> PROBLEM:
Retype the whole listing that follows, with nothing added or left out.

> INFORMATION SHOWN:
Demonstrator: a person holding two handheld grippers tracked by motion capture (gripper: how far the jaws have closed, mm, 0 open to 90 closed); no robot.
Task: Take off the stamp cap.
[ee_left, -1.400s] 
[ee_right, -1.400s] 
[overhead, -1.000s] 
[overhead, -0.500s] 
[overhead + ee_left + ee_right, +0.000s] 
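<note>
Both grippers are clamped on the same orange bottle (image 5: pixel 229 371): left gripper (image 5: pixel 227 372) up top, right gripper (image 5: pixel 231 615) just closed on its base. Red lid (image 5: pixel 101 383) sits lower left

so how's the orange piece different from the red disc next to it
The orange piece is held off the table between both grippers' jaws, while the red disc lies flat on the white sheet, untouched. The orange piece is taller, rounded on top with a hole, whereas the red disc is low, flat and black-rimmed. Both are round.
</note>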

> OUTPUT FOR THIS TASK:
Demonstrator: a person holding two handheld grippers tracked by motion capture (gripper: how far the jaws have closed, mm, 0 open to 90 closed); no robot.
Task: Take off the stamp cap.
[ee_left, -1.400s] 
[ee_right, -1.400s] 
[overhead, -1.000s] 
[overhead, -0.500s] 
[overhead + ee_left + ee_right, +0.000s] 
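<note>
Both grippers are clamped on the same orange bottle (image 5: pixel 229 371): left gripper (image 5: pixel 227 372) up top, right gripper (image 5: pixel 231 615) just closed on its base. Red lid (image 5: pixel 101 383) sits lower left

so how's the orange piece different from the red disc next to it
The orange piece is held off the table between both grippers' jaws, while the red disc lies flat on the white sheet, untouched. The orange piece is taller, rounded on top with a hole, whereas the red disc is low, flat and black-rimmed. Both are round.
</note>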

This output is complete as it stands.